My concern is that rather than achieving a overt means of health care rationing vetted by the populous, the covert nature of health care rationing will continue via administrative fiat. As such, people and large health care institutions will continue to be given their government payments to "play nice" by the many, many new "rules," or else. In effect, our health care system has the potential to evolve into a macabre reenactment of bloated, bureaucratic system that defines "The Chicago Way."

After all, since Mr. Berwick won't insist on his own appointment be publicly vetted before our elected representatives, what will that mean for the health care decisions that come from his office and costs of the bureaucracy behind it all?

-Wes

26 comments:

TMink said...

The dumbing down of health care will be quite a crises I think. Part of the problem is the way the government subsidizes the working ill until they become the non-working ill. Then things go down hill faster.

Trey

Tom said...

That should be populace, not populous.

MarkJ said...

I wouldn't be so pessimistic. The odds are looking very good the GOP will take back both the House and Senate this fall. And, if that happens, I'd lay down even money that some very pissed-off congressmen are quickly going to give Dr. Berwick a political colonscopy he won't soon forget.

Y'know what I mean?

Anonymous said...

Dr Wes,

The Meigs story is a little more complex.... It was Chicago Park District land (owned by the taxpayers of Chicago.) It was a single runway that was used primarily by state legislators (those guys who also had some "political stature") and those who had private planes. Oh dear, now those poor disenfranchised folks have to go to Midway or O'Hare just like the rest of us citizens! Yes, Daley wanted it shut down and eventually did "in the dark of night", but a state, city, and fed compromise had been worked out to keep the airfield open for twenty-five years. The US Senate (in 2001 and therefore Republican) refused the federal portion of the deal. Daley plowed the runway in 2003. Meigs field is now a lovely PUBLIC park with a public beach where ALL Chicagoans can enjoy a lovely summer's day on THEIR land paid for by their taxes. Damn! It sure was a miserable way to treat the poor downtrodden private plane owners. I don't know about the amphitheater. But if it is anything like the Grant Park bandshell, we need a half dozen more!

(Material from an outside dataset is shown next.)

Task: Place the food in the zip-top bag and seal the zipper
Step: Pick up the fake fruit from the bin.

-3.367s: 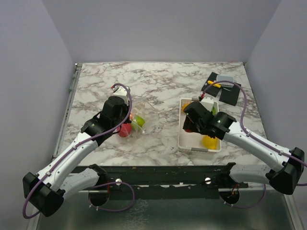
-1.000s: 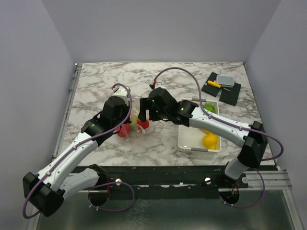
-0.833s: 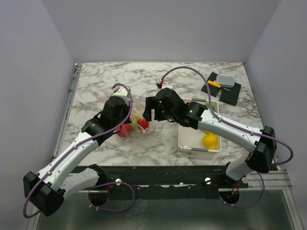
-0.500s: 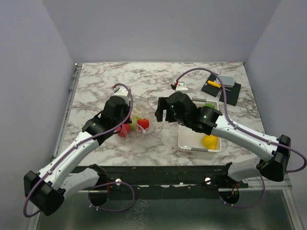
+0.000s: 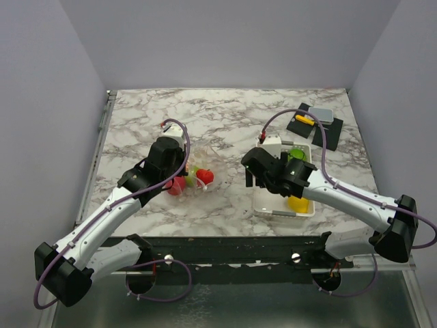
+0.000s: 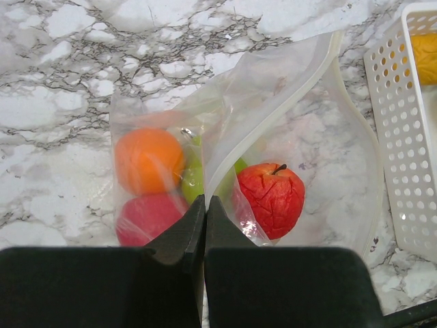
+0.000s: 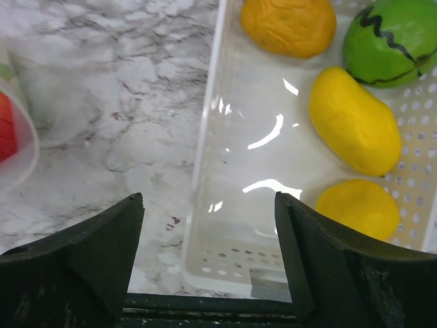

But, to get back to the Dr's recess appointment. Do you really think he would have been able to avoid a filibuster in the Senate? Hell, Jonas Salk would be filibustered. But dont fret. Soon the power will shift and we'll have folks like Sharon Angle making appointments to Medicare. Now that should prove very interesting. If she gets her way, I'd guess that there will be fewer AF ablations.

juandos said...

I noted the video was from the Century Foundation so I went to their site, specifically to their Health Beat blog and found they had posted a link to the following: Why Obama Made the Right Call on Berwick...

The first paragraph was seriously strange and inane all at once: 'The recess appointment of Don Berwick to lead CMS can be seen as a cynical act of political opportunism, sidestepping the Congressional approval process using a tactic worthy of Machiavelli, or Karl Rove. Or it can be viewed as a pragmatic decision by Obama to avoid a lengthy and exasperating re-litigation of the healthcare reform debate'...

What world do these people live in?!?!

betheweb said...

How much damage can Dr. Berwick do in the half a year+ he has before the recess appointment ends. I predict he will destroy the administrative and organizational structure of Medicare and Medicaid, promote a lot of fellow travelers (after all, he is a Communist), and funnel about $5 Billion dollars down untraceable ratholes. After all, Dr. Berwick is an honorable man.

makin said...

The most dangerous people in the world are people such as Dr. Berwick. They are otherwise intelligent people, but they are so ideologically driven that they actively maintain a willful ignorance that will forever shield them from the knowledge of the destruction their actions cause. They are so certain they are right, they fell no need for research or debate, and they convince themselves that the half-truths they reiterate are the final word. I honestly believe that Dr. Berwick believes in what he is doing and would consider himself on of the good guys. But the kind of mindset he has cultivated is the same mindset that throughout history has allowed otherwise good people to do monstrous things.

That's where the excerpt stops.